(Stored dataset items)
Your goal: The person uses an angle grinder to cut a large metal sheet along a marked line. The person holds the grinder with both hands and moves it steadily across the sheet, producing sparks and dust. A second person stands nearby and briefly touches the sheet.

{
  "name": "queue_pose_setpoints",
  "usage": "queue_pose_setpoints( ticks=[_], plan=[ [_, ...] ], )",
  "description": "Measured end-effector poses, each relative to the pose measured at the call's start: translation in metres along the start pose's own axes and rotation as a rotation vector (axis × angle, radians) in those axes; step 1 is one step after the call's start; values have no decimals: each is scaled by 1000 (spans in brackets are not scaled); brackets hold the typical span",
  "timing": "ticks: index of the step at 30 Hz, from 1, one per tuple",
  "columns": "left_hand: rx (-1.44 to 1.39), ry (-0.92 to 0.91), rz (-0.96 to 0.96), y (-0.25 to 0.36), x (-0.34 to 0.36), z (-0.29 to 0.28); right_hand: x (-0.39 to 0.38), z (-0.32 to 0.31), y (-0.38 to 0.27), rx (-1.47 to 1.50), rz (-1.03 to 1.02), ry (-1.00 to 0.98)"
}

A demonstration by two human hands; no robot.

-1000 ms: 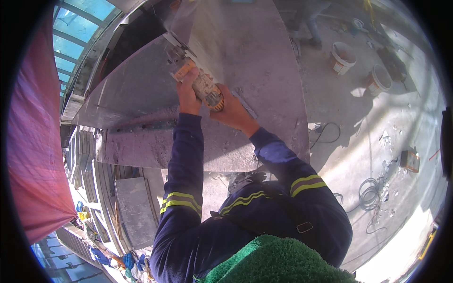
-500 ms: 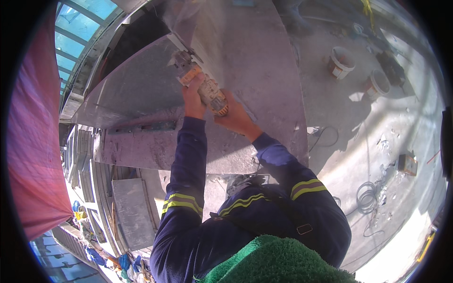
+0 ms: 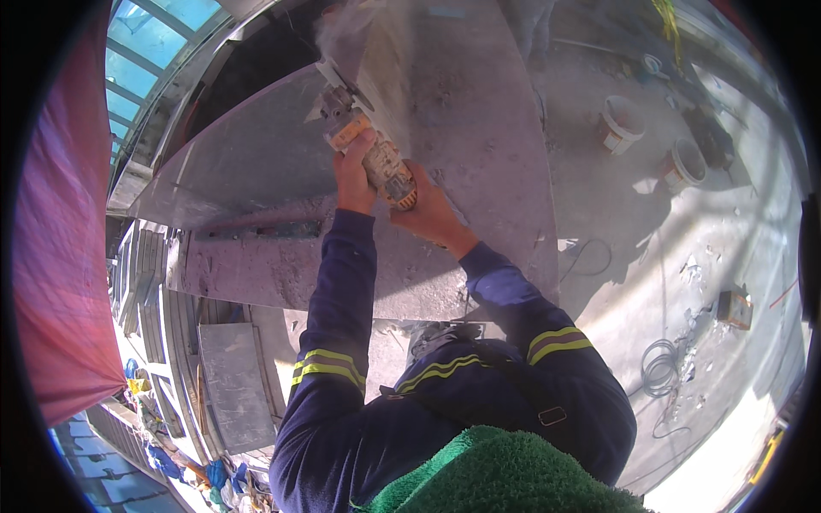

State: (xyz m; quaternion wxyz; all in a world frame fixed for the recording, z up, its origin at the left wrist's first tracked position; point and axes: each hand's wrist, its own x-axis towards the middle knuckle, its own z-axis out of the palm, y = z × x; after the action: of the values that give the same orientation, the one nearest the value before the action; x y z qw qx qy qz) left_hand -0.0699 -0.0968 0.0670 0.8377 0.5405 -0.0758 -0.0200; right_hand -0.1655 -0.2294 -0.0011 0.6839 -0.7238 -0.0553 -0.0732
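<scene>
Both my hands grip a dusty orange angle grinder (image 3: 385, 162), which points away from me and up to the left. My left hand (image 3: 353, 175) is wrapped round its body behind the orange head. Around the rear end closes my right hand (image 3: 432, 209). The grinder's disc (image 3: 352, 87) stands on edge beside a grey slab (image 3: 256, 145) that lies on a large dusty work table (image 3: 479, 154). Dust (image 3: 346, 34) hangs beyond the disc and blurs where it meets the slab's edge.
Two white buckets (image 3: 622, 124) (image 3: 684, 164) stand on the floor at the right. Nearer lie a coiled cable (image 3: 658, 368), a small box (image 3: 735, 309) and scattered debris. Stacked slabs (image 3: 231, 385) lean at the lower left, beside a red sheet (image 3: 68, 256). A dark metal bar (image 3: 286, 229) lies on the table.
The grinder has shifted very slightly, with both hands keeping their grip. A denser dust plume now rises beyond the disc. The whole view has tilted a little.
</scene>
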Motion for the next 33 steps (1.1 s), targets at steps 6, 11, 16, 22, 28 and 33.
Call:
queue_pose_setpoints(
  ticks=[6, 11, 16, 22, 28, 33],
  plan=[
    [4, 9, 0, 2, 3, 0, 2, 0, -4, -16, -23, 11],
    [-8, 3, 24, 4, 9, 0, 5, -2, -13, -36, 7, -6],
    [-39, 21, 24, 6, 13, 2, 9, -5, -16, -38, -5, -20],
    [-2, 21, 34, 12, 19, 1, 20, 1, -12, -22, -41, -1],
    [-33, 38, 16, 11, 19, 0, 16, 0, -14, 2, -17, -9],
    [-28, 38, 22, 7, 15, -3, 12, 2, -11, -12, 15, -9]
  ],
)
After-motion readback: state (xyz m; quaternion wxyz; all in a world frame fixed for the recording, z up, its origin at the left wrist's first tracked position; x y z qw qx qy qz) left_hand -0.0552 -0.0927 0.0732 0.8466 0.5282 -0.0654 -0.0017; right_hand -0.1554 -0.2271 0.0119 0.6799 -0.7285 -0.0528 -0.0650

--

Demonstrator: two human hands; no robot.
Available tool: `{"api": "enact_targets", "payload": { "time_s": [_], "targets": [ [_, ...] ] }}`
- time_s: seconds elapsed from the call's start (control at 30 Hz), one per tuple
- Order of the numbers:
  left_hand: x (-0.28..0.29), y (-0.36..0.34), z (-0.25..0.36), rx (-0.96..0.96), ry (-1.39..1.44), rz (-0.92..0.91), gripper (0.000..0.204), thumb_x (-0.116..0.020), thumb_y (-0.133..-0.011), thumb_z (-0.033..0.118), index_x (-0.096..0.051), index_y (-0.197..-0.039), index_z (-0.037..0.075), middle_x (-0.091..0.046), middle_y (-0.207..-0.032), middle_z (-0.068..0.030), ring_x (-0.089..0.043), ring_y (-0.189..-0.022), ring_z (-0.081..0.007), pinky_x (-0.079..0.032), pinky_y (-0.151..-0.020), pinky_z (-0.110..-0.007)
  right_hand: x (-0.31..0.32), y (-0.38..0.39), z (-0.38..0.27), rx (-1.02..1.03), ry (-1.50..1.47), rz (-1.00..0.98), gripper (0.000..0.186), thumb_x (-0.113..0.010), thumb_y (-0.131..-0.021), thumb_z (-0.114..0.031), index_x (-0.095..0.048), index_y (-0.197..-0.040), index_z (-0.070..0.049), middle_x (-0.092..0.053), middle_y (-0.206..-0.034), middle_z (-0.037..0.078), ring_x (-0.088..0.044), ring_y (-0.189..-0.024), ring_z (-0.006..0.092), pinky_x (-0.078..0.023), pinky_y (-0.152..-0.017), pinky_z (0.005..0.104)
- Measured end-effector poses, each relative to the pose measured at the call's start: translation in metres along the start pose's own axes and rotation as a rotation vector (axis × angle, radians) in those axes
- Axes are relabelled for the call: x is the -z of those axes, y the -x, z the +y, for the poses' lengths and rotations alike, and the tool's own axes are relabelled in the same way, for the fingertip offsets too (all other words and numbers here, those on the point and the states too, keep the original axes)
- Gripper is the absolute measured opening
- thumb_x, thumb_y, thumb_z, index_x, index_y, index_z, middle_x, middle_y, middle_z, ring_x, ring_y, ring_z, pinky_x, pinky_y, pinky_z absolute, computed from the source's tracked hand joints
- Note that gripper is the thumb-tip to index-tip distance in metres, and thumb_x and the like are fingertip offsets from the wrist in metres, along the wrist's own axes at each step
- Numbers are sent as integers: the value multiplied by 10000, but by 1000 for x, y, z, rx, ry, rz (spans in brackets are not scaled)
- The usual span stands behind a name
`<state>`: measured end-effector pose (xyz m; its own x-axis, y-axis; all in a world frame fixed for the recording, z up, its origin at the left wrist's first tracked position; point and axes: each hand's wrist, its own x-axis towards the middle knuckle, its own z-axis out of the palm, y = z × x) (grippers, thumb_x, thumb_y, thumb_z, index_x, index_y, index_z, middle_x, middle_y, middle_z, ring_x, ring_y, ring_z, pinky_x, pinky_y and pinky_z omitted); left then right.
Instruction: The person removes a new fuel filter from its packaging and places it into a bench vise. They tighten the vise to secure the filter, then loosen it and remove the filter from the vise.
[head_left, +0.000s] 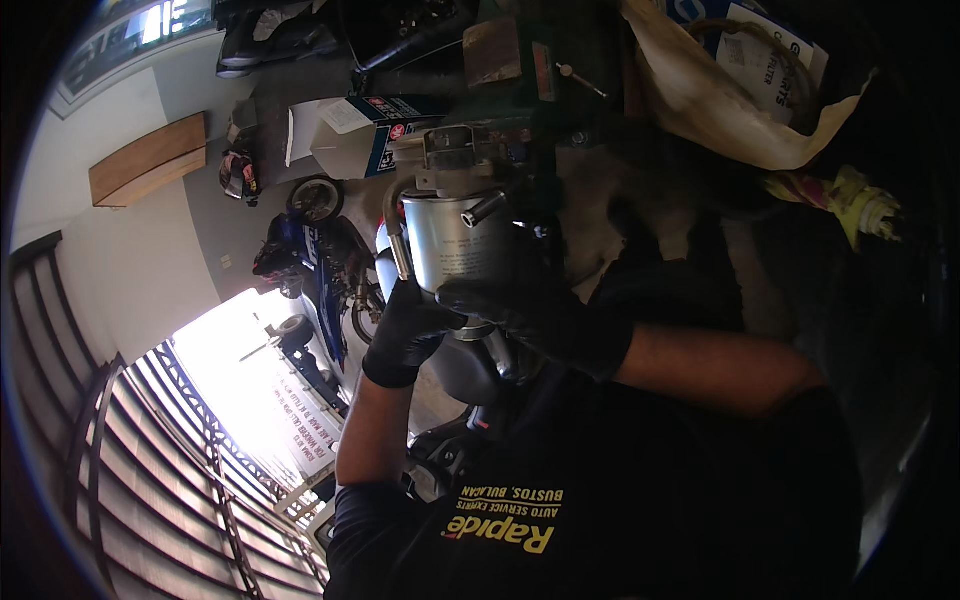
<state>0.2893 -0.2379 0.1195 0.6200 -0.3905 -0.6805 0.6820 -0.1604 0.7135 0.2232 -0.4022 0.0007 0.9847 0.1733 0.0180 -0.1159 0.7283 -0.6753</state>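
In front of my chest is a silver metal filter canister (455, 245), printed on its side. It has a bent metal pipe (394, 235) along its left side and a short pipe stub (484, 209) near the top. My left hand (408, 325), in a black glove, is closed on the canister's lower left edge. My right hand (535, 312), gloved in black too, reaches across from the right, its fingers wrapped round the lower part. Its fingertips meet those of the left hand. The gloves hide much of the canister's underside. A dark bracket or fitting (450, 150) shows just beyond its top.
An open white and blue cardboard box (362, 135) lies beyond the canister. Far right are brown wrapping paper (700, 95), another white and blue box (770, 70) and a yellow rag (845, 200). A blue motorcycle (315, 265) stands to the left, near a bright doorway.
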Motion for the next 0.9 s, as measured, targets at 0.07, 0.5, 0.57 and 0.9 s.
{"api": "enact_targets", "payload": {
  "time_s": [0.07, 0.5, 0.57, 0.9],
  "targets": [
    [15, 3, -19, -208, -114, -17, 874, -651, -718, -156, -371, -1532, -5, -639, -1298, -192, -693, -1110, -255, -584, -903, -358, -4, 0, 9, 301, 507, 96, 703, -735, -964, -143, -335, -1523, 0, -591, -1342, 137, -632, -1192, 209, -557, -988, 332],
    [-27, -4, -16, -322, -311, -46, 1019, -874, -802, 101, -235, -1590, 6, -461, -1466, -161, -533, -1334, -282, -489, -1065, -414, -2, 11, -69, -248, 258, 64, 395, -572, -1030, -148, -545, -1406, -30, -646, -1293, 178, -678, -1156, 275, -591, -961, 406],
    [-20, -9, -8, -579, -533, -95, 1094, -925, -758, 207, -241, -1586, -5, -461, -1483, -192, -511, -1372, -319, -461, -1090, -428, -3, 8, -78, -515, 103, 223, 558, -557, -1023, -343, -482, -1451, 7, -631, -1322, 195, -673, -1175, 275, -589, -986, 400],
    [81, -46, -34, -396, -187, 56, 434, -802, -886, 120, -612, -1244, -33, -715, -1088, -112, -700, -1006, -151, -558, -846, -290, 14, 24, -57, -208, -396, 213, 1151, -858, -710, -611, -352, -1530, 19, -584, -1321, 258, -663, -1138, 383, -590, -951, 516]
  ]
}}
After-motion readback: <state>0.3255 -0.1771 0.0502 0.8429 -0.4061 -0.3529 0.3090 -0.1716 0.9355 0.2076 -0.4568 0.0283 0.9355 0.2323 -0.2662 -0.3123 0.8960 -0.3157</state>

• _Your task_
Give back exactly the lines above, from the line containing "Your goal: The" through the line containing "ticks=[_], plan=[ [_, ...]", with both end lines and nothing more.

• _Finished exercise_
Your goal: The person uses an angle grinder to cut a large metal sheet along a marked line. The person holds the grinder with both hands and moves it steadily across the sheet, producing sparks and dust. A second person stands nearby and briefly touches the sheet.

{
  "name": "queue_pose_setpoints",
  "usage": "queue_pose_setpoints( ticks=[_], plan=[ [_, ...] ], )",

Nothing further remains to be added to the answer.